Bio zu günstigen Preisen auch in den konventionellen Lebensmitteleinzelhandel sowie in den Discount bringen (Menschen erreichen wo sie sind und auch für schmale Geldbeutel hochwertige Lebensmittel bieten), die ökologische Agrarwende vorantreiben (sichere und auskömmliche Einkünfte für Erzeuger, mehr Arten- und Sortenvielfalt) und die Logiken des konventionellen Handels durchbrechen (einseitiger Fokus auf Schnelldreher und Preisdruck) ist die Mission von Andreas Swoboda, Geschäftsführer der Bio-Großbäckerei Bio Breadness aus dem hessischen Fulda. Gleich auf mehreren Ebenen bohrt er dicke Bretter, denn: Bio ist zwar seit Jahren ein fester Bestandteil des Sortiments, aber was Bio im Kern bedeutet, hat noch nicht jeder Akteur bis zur letzten Konsequenz verstanden.
Bio Breadness liefert Bio-Aufbackware in hoher Verbandsqualität zu erstaunlich günstigen Preisen an den konventionellen Lebensmitteleinzelhandel (LEH) und an Discounter. Wie ist das möglich?

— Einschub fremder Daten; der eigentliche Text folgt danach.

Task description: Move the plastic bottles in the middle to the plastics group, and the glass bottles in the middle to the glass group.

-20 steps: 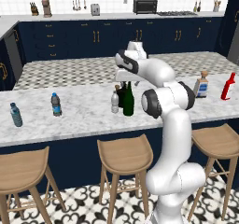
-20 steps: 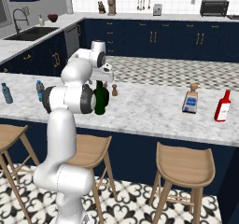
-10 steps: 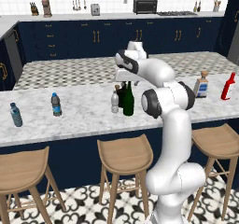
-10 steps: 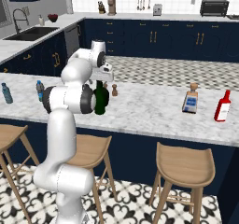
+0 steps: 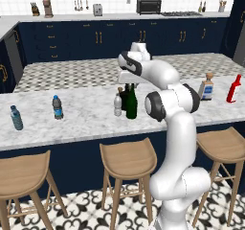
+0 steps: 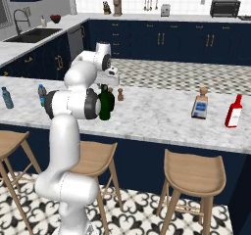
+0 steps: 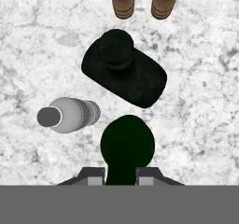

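Hand point(image 7: 120, 175) is clamped narrow on the green wine bottle point(image 7: 127, 148), one dark tip either side of the neck near the top. Top-down grip makes sense: neck is the slimmest part and the neighbours stand too near for a side approach. Bottle reads upright, base apparently on the surface point(image 5: 86, 114); can't tell if it has lifted at all.

Just beside it, the squat black bottle point(image 7: 123, 73) stands on the far side and the small greyish water bottle point(image 7: 67, 115) to the left in the base views. None of the three clearly touching, but gaps are tight, so my guess is a straight vertical lift before any sideways travel, else the water bottle gets knocked.

Two brown shakers point(image 7: 142, 3) sit beyond the black bottle, not part of the job.

Glass group is well off to the robot's right: clear square bottle point(image 5: 206, 86) and red bottle point(image 5: 233, 88), near each other. Plastics group is well off to the left: two blue-labelled water bottles point(image 5: 57, 107), spaced apart.

Containers: all bottles capped or stoppered as far as visible. Contents not readable; green and black glass is opaque, water bottle looks clear-grey, fill level unclear.

Nothing sorted yet, all three middle bottles remain in the middle.
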Controlling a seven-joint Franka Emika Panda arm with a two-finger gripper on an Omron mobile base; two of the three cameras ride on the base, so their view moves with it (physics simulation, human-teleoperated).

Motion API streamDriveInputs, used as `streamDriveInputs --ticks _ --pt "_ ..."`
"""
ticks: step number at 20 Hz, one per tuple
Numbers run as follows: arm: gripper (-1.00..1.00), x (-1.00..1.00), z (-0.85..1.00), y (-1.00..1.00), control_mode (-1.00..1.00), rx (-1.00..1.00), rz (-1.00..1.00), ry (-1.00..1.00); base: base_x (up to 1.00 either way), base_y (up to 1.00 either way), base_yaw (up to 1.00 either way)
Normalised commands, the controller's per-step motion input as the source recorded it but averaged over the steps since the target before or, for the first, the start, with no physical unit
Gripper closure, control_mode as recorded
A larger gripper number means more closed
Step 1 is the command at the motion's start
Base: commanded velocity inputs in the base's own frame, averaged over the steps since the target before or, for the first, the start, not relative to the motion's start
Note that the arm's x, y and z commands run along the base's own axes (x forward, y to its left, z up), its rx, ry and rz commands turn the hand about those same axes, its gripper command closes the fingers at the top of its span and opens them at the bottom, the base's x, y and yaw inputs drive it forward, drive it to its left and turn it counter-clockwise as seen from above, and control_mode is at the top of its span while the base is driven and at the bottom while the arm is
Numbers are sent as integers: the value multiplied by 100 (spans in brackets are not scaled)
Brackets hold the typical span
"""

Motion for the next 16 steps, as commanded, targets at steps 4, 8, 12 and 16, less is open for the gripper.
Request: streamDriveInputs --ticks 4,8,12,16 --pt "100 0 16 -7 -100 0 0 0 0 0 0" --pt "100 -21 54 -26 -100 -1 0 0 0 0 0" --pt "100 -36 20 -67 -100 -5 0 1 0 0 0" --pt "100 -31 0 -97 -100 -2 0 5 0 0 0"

Von Beginn an lautete das Hauptziel Nachfrage schaffen, damit auf so vielen Flächen wie möglich ökologisch Getreide angebaut werden kann – und zwar bestenfalls unter den strengeren Vorgaben der Anbauverbände wie Bioland, Naturland oder Demeter. Um auf entsprechende Mengen zu kommen, können wir uns nicht auf den Bio-Fachhandel beschränken. Ohne den kompletten Markt zu öffnen, schaffen wir keine ökologische Agrarwende.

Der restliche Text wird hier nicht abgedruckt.